Nous avons également pris nos skateboards dans le coffre, motivés par une légende berbère qui raconte qu’un splendide skatepark avec des courbes colorées se cache sur les hauteurs du petit village de Taghazout. Youssef nous jure sur le Coran qu’il connaît l’endroit, même si le bougre s’y reprend à cinq fois en demandant à chaque agriculteur que nous croisons, sur sa remorque tirée par un âne, où se trouve ce satané spot si fantasmé. Une heure et demie plus tard, nous nous retrouvons enfin en train de taper des ollies sur la Mecque du skate marocain, perdu au milieu des collines arides. Majestueux ! Nous enchaînons juste ce qu’il faut de tricks pour immortaliser la photo qui récoltera 200 likes sur Instagram. Cette journée est décidément idyllique. On est les seuls à rider ces courbes généreuses devant les yeux ébahis de deux kids en boubou. On leur prête nos boards pour qu’ils s’élancent pieds nus à toute berzingue dans le bowl en rigolant comme des dératés. Pour nous remercier, nos nouveaux frérots reviennent 10 minutes plus tard pour nous offrir le thé. Ce jour-là, nous aurions dû leur laisser nos planches en cadeau, mais on ne se rendait pas complément compte de la précarité dans laquelle vivaient ces enfants. On l’a cependant très vite compris, puisque Youssef, pour les trois longues heures qui nous séparent désormais d’Essaouira, a prévu deux pits-stops en cadeau. Le premier pour prendre en photo des chèvres juchées sur des arbres au cœur de l’Atlas.

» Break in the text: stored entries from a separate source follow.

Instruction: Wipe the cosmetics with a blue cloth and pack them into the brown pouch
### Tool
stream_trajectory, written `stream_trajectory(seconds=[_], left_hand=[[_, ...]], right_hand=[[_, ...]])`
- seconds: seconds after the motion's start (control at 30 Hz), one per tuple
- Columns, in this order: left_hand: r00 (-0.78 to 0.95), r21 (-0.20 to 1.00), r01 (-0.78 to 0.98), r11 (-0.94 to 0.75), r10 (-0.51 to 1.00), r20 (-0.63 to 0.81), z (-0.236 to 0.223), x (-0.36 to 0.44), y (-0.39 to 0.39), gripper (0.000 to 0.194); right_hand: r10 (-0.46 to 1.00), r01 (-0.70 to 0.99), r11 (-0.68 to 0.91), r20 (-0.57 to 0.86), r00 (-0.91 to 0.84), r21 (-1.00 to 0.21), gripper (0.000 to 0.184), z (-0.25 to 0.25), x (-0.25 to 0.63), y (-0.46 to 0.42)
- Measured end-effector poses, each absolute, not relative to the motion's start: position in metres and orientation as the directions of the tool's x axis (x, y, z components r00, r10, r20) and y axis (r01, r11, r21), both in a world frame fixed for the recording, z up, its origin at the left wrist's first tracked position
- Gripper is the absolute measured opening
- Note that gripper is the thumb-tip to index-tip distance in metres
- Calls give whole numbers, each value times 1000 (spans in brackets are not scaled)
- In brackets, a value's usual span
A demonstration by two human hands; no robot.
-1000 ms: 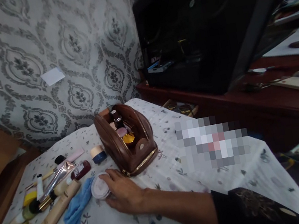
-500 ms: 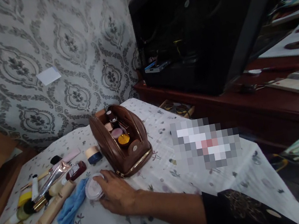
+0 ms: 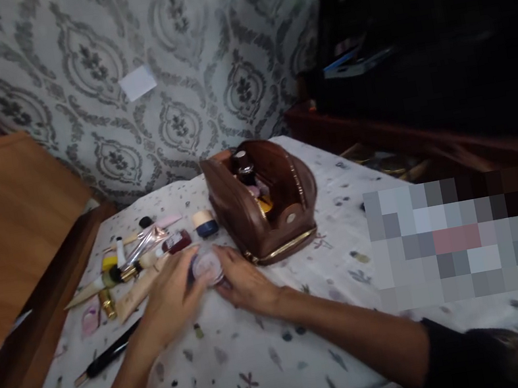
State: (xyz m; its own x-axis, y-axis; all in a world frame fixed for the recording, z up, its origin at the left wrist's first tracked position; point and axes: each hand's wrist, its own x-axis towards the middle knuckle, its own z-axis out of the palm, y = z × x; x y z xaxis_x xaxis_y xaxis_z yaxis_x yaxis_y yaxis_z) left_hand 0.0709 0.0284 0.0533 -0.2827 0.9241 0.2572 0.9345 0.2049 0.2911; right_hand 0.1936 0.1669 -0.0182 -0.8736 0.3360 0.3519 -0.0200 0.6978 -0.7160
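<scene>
Both my hands meet at a small round jar [image 3: 206, 268] with a clear lid, low over the patterned cloth. My left hand [image 3: 169, 297] grips its left side, thumb toward the lid. My right hand [image 3: 247, 283] closes round the right side, its fingers partly hidden. Just behind the right hand stands a brown makeup bag [image 3: 244, 223], unzipped, with a dark bottle [image 3: 244, 166] and a yellow-topped item [image 3: 265, 204] inside. A blue jar with a beige lid [image 3: 205, 223] sits left of the bag. Beyond my left hand lies a beige tube [image 3: 132, 298], partly covered.
Several cosmetics lie at the left, among them a dark red bottle [image 3: 176, 241], a shiny pink tube [image 3: 145, 244], a gold lipstick [image 3: 107, 304] and a black-handled brush [image 3: 109, 353]. A wooden panel [image 3: 5, 232] borders the left. A dark television [image 3: 445, 54] stands at right.
My left hand has come into view and joined my right hand at the round jar. The view has turned left, so the bag appears farther right. The blue cloth is now hidden.
</scene>
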Motion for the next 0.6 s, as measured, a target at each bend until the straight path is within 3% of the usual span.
stream_trajectory(seconds=[0.13,0.23,0.3,0.43,0.6], left_hand=[[-300,270,925,268,950,85,31,58,21,76],[-334,275,911,308,941,49,25,48,20,84],[-338,296,904,309,940,51,28,43,16,75],[-384,357,877,320,915,123,34,36,6,38],[-518,502,803,320,792,324,36,41,7,29]], right_hand=[[318,-42,718,381,-868,-695,82,-28,191,169],[322,-50,733,411,-853,-678,77,-32,191,170],[322,-51,747,428,-845,-663,74,-33,190,171],[317,-10,773,401,-859,-634,72,-30,186,171],[368,55,765,365,-855,-641,69,-21,181,167]])
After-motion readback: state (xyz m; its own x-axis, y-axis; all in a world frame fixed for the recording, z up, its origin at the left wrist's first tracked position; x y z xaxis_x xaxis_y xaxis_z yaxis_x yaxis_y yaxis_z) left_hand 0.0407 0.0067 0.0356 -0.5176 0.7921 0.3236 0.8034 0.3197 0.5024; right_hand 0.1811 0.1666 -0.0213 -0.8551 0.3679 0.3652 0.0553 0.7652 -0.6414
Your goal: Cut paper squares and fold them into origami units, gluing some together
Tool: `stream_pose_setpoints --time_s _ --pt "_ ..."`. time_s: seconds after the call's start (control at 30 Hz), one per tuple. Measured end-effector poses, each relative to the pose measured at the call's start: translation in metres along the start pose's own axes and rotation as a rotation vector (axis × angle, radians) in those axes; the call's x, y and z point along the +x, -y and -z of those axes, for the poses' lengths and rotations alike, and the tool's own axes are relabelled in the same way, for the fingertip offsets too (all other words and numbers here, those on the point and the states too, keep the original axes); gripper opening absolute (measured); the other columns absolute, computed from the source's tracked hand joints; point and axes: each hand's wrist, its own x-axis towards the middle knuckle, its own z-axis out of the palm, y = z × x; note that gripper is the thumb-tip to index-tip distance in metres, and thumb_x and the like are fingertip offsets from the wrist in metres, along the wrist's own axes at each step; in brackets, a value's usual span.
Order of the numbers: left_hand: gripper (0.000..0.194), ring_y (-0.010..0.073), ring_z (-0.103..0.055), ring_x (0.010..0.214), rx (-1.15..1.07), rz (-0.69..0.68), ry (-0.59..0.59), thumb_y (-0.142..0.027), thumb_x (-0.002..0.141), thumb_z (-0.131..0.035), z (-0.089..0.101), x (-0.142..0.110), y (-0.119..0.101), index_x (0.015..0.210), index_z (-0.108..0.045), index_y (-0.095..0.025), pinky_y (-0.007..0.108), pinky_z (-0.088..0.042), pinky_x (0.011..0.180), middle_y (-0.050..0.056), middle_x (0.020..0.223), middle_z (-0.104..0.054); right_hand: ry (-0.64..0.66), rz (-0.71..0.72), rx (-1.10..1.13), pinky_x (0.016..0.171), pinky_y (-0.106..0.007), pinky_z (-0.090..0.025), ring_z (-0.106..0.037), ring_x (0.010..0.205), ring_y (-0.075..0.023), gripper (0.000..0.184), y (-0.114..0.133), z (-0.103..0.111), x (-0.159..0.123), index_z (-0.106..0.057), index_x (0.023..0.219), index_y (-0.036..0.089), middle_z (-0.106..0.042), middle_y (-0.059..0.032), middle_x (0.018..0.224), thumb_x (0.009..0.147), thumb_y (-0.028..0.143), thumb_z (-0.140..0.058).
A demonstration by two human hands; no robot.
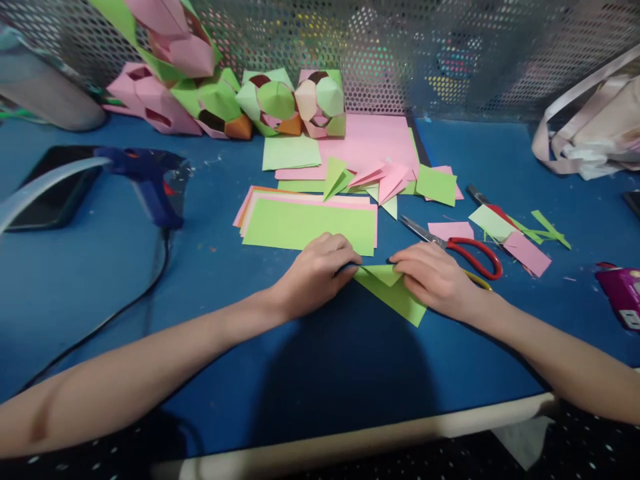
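A partly folded sheet of green paper (pixel 395 293) is held between my two hands over the blue table. My left hand (pixel 320 273) pinches its left corner, and my right hand (pixel 435 277) grips its right side, with a folded flap between them. Just beyond my left hand lies a stack of paper strips (pixel 310 223), a green one on top and pink and orange edges showing. Red-handled scissors (pixel 475 257) rest beside my right hand. Folded pink pieces (pixel 387 179) and folded green pieces (pixel 337 180) lie farther back.
A blue hot glue gun (pixel 150 180) stands at the left, its cord trailing forward, by a dark phone (pixel 55 187). Assembled paper shapes (pixel 270 100) line the perforated metal screen (pixel 375 60). Paper scraps (pixel 527 253) and a purple object (pixel 620 293) lie at the right.
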Motion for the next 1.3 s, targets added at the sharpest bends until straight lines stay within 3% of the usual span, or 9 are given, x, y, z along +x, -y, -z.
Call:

Nous avons rapidement saisi que le paysan les obligeait lui-même à rester perchées sur les arganiers afin de gratter des pourboires. Ces pauvres bêtes exploitées par des fermiers opportunistes percutent directement de plein fouet notre crédulité de touriste. J’en place également une pour les balades en dromadaire sur la plage, laissons donc ces bestioles vivre leur meilleure vie. Bref, revenons à nos cabris qui sont malgré tout friands des fruits de l’arganier, qu’elles gobent tout entier. Elles rejettent ensuite dans leurs crottins le noyau, si convoité pour la fabrication de l’huile. Autrefois, ces noyaux étaient récupérés puis pressés pour donner une huile de piètre qualité. Cependant, aujourd’hui on procède autrement dans les coopératives d’argan, et surprise du chef Youssef, c’est justement notre seconde destination. Des femmes assises en tailleur en rond extraient l’huile avec des gestes transmis au fil des générations. Notre chauffeur nous « suggère » d’acheter un ou deux flacons pour aider ces pauvres dames. On s’exécute sans piper mot, en mode mini prise d’otages sous son œil malingre. Il me lance un « merci Sidi » et ajoute qu’il faut 35 kilogrammes de fruits secs et 20 heures de travail pour produire un litre d’huile d’argan. Merci pour l’info. Ce soir, j’irai me coucher moins con, épuisé par deux sessions de glisse d’anthologie.

Dracarys

Le lendemain, je me lève tôt, prêt à croquer la cité. Mes collègues partent louer des quads dans les dunes ou s’essayer au kite surf. De mon côté, je commence ma visite par la terrasse d’Il Mare, avec en ligne de mire la Promenade des Châtiments alias la Skala de la ville avec ses gros canons et les prisons de l’île de Chypre, où officient dans la vraie vie les artisans marqueteurs sur bois de thuya. Mais dans la fausse vie, sur HBO, c’est là que Daenerys achète son armée d’esclaves dans la cité d’Astapor. Je suis un fan hardcore de Games of Thrones, j’ai vu sept fois les huit saisons. Que voulez-vous, il faut bien s’occuper en gueule de bois devant un McDo Wedely ! Ensuite, direction la rue principale de la casbah d’Essaouira. Je me perds dans les différents souks entre les tas de raz-el-hanout, cumin ou paprika disposés symétriquement, les joailliers qui confectionnent les pièces à la main sous mes yeux, la maroquinerie et les étals de prêt-à-porter.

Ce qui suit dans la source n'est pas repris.